WHAT YOU NEED TO DO: The full listing should be transcribed verbatim.
[[ INPUT DATA open ]]
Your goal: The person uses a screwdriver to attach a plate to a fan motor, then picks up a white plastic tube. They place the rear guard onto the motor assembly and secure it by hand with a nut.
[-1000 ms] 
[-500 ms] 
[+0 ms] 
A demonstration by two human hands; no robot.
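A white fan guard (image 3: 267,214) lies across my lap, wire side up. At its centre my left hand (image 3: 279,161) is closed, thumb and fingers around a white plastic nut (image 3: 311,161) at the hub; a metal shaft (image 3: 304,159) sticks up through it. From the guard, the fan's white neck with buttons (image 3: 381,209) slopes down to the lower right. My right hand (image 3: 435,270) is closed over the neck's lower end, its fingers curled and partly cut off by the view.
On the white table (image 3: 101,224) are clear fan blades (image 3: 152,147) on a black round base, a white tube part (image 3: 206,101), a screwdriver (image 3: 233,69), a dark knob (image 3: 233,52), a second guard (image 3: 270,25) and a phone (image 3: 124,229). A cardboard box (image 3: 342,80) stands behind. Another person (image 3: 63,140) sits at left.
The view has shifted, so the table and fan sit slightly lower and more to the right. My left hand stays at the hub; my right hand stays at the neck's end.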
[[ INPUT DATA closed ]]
ANSWER TO THE PROBLEM:
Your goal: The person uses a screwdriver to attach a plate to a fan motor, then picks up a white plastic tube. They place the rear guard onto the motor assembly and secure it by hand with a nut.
[-1000 ms] 
[-500 ms] 
[+0 ms] 
A demonstration by two human hands; no robot.
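A white fan guard (image 3: 267,214) lies across my lap, wire side up. At its centre my left hand (image 3: 279,161) is closed, thumb and fingers around a white plastic nut (image 3: 311,161) at the hub; a metal shaft (image 3: 304,159) sticks up through it. From the guard, the fan's white neck with buttons (image 3: 381,209) slopes down to the lower right. My right hand (image 3: 435,270) is closed over the neck's lower end, its fingers curled and partly cut off by the view.
On the white table (image 3: 101,224) are clear fan blades (image 3: 152,147) on a black round base, a white tube part (image 3: 206,101), a screwdriver (image 3: 233,69), a dark knob (image 3: 233,52), a second guard (image 3: 270,25) and a phone (image 3: 124,229). A cardboard box (image 3: 342,80) stands behind. Another person (image 3: 63,140) sits at left.
The view has shifted, so the table and fan sit slightly lower and more to the right. My left hand stays at the hub; my right hand stays at the neck's end.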

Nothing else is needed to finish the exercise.